A. This situation is a sticky wicket. The quotation marks must be italic, since they are both part of an italic book title. But the comma doesn’t belong to the title. According to Chicago’s preference for putting punctuation into the same font as the “surrounding text” (6.5), the comma would be roman. But this comma is “surrounded” by italics! If only we could use “logical punctuation,” whereby the comma would go outside the quotation marks, to render the issue moot. But that would be un-American. Editors here disagree on the best solution, so style the comma as you wish with the hope that its tiny size will allow readers to ignore it.

Q. I am writing a fictional piece that includes a discussion of the Fujita scale of tornado intensities. I am trying to write “318 miles an hour, the top wind speed of an F5 tornado.” I know the Manual wants most numbers spelled out up through 999, but writing “three-hundred-eighteen miles an hour” just doesn’t look right.

A. Actually, the Manual spells out nonround numbers only through one hundred, so “318 miles an hour” is fine Chicago style. Please see sections 9.2–7 for the general rules on spelling out numbers.

Q. This question/answer appeared in the November Q&A:

Q. Which is the proper spelling of a generic age: 30s and 40s or 30’s and 40’s?

A. Chicago’s preferred style is thirties and forties, but if you need to use numerals, we recommend leaving out the apostrophes.

The answer states “we recommend leaving out the apostrophes.” Recommend means to advise, appearing to state that there is a choice, yet in the question, surely the apostrophes are incorrect according to the rule of grammar? Thank you, and by the way, what has happened to the fun quips that used to appear in the Q&A answers?

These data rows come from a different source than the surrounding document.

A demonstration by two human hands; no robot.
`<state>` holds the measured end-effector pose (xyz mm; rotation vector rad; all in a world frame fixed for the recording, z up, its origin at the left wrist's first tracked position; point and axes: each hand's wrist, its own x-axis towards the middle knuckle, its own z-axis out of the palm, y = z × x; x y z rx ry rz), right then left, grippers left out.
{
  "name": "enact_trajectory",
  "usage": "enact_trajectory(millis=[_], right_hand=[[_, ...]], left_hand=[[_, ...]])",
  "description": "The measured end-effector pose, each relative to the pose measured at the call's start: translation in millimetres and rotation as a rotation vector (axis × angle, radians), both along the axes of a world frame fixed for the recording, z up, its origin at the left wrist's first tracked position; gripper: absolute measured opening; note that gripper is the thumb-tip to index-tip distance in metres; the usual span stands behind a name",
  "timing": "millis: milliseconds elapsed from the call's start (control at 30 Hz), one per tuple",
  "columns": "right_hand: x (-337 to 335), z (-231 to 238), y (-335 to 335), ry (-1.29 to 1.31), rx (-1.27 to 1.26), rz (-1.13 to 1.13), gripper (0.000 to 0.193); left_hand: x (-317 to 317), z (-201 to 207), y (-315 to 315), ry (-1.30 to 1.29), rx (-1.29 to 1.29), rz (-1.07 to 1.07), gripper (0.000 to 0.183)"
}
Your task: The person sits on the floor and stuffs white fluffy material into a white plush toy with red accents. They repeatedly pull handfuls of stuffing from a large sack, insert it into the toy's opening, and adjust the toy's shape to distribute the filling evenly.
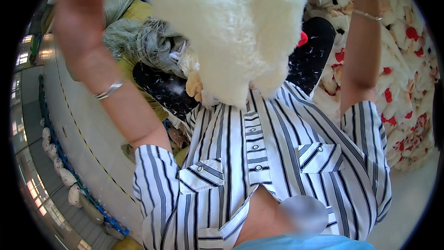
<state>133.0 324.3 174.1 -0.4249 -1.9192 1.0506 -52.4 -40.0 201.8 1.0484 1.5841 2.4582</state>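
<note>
A large cream-coloured fluffy piece, plush or fleece-like point(231, 28), fills the upper middle in front of my chest, its lower end narrowing over my lap. My left hand point(81, 14) is raised at the upper left, apart from the visible part of the fluffy piece. Motion smears it, and its fingers run toward the top edge, so their pose is unclear. On the right only my raised forearm shows; the right hand lies beyond the top edge. Whether either hand touches the piece cannot be seen.
A big heap of cream scraps with red and black bits point(393, 78) spreads along the right. Greenish woven sacks point(138, 41) lie at the left, beside my dark, lint-covered trousers point(317, 41). Farther left runs a pale floor with a yellow-black line point(85, 134) and several whitish bundles point(67, 176).
</note>
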Motion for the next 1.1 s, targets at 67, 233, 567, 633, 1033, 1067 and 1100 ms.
enact_trajectory(millis=[67, 233, 567, 633, 1033, 1067, 1100], right_hand=[[3, -57, 4, -0.112, 0.032, 0.2, 0.037], [41, -206, -63, -0.545, -0.403, 0.336, 0.049], [87, -254, -158, -0.802, -0.976, 0.513, 0.032], [80, -256, -165, -0.487, -0.883, 0.451, 0.03], [88, -199, -128, -0.366, -0.534, 0.343, 0.035], [81, -199, -129, -0.391, -0.488, 0.369, 0.038], [74, -200, -126, -0.417, -0.442, 0.379, 0.04]], left_hand=[[2, -76, 6, 0.052, -0.164, -0.193, 0.033], [78, -242, -29, -0.74, -0.535, -0.354, 0.058], [126, -231, -33, -0.523, -0.877, -0.575, 0.05], [136, -247, -28, -0.548, -0.869, -0.561, 0.045], [87, -191, -43, -0.455, -0.367, 0.042, 0.027], [92, -189, -48, -0.377, -0.391, 0.007, 0.026], [99, -179, -48, -0.3, -0.414, -0.043, 0.025]])
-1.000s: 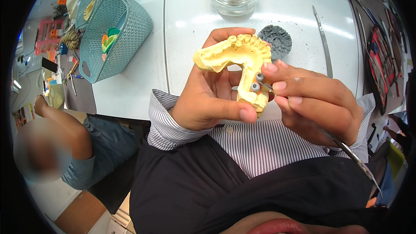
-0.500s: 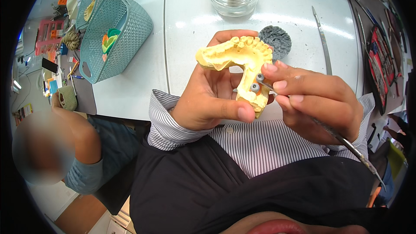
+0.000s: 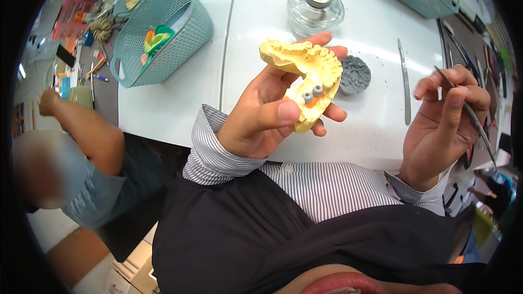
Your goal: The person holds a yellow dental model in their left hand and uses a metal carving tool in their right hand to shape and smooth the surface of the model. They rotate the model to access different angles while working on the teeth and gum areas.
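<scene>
White table [image 3: 180,98] w/ teal baskets [image 3: 163,38] far left. Left hand [image 3: 261,120] raised palm-up, grip pinching yellow cast [image 3: 305,73] at centre. Right hand [image 3: 447,125] off to the right, apart, fingers pinching thin metal tool [image 3: 468,114].

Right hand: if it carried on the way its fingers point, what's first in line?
Probably the flat metal spatula lying on the white table; the right hand points up and left. Depth is unclear, so it might pass above it.
</scene>
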Tool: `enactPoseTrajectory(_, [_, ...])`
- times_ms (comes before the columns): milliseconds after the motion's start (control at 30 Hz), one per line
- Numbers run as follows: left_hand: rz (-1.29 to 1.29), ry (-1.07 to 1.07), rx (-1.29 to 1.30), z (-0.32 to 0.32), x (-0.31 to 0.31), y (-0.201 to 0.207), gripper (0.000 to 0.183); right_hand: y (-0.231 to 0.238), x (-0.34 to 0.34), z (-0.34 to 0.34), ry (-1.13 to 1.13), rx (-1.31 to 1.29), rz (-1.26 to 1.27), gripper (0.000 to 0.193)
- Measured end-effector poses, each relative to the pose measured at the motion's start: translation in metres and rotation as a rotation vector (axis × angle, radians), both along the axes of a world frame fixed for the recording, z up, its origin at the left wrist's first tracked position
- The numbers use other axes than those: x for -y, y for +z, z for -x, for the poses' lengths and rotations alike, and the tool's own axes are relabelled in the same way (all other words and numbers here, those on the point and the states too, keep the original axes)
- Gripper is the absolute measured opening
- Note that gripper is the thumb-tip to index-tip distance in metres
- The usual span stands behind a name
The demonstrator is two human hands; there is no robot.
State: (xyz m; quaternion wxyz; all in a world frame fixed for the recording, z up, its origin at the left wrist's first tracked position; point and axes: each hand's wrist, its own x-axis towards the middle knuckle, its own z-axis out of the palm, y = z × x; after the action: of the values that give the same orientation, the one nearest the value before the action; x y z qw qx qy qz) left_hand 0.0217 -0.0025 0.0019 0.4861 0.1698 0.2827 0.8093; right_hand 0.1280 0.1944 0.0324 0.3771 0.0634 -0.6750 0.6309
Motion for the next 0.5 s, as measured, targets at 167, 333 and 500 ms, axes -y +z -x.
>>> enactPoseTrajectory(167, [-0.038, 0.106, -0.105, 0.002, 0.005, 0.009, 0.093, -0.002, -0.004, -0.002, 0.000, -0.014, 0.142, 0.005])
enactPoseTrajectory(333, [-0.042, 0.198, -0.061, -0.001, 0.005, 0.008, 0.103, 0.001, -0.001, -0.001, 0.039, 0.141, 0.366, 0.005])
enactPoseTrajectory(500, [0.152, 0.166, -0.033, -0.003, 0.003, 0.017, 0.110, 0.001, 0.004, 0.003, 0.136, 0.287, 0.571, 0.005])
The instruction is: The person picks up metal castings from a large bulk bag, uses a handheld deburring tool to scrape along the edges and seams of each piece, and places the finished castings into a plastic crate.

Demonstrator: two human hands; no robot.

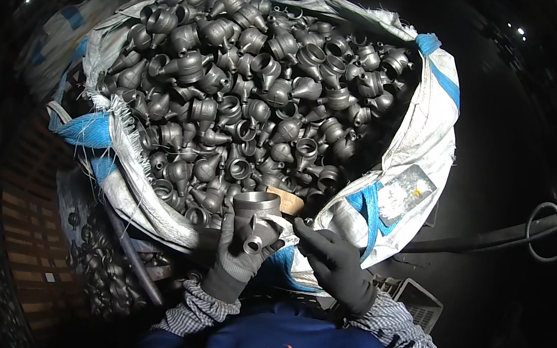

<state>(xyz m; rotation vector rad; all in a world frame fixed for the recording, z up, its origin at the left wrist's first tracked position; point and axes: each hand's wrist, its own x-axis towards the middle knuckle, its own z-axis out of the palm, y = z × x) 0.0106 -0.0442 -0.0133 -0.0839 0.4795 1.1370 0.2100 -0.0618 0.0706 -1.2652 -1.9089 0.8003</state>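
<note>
My left hand (238,262), in a grey glove, is wrapped round a dark grey metal casting (256,208). The casting has a wide round mouth tilted upward and a short hollow spout facing me. Close beside it on the right is my gloved right hand (332,258), fingers drawn together and pointing at the casting. A small dark object with a shiny spot shows at its fingertips; its kind is too unclear to tell. Behind the casting a tan, flat-looking piece (284,201) shows in part. Both hands are over the near rim of a large white woven sack (419,147).
Heaped grey castings (261,93) fill the sack, which has blue straps (89,129). More castings (108,278) lie at lower left, near a brown slatted crate (38,211). At right are a dark bar (490,236) with a looped cable (546,232) and a grey plastic crate (419,302).
</note>
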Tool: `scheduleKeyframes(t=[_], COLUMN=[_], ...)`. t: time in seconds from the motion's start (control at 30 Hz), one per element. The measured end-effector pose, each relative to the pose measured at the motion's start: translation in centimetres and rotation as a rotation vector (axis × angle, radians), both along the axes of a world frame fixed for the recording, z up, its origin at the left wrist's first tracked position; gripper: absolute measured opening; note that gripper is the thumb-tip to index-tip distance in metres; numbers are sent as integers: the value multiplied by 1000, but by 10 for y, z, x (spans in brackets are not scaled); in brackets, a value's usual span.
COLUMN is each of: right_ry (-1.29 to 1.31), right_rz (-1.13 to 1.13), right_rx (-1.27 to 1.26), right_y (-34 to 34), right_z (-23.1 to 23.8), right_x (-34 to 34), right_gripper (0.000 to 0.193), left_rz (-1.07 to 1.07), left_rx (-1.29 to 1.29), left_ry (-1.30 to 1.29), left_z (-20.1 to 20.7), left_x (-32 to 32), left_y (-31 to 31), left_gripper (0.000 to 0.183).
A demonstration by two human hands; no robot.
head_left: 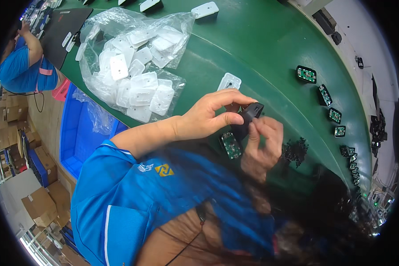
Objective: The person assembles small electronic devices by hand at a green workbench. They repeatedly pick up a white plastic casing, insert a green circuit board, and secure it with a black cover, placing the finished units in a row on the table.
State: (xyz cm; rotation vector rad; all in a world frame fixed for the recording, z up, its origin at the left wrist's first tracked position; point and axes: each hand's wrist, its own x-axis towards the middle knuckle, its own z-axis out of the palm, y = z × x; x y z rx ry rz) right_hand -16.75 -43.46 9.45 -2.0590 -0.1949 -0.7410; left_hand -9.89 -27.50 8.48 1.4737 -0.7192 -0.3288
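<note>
My left hand (210, 114) grips a small black plastic housing (252, 111) between thumb and fingers, tilted with a slotted end facing up. Close against its lower right side, my right hand (264, 144) has thumb and fingertips pinched together. Whatever sits in that pinch is too small or hidden to make out. Below the housing lies an open black case with a green circuit board (231, 145). A white cover plate (229, 82) rests on the table just beyond my left hand. Right of my right hand is a heap of tiny black parts (295, 150).
A clear plastic bag (177, 57) full of white cover plates lies on the green table (252, 40). Several black cases with circuit boards (324, 95) line the right edge. A blue bin (77, 133) stands left of the table. Another person (29, 66) works at the far left.
</note>
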Motion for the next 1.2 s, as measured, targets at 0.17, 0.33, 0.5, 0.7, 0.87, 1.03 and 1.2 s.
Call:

A. The apostrophes aren’t actually incorrect; they’re commonly used. Oxford Dictionaries specifically allows apostrophes for the plurals of single numerals (e.g., 7’s). But they aren’t Chicago style, and we recommend omitting them in the plurals of numbers written as numerals. As for the fun quips, we are professionals here; we can’t just sit around quipping all the time. (But if you’re desperate, you can find a few here.)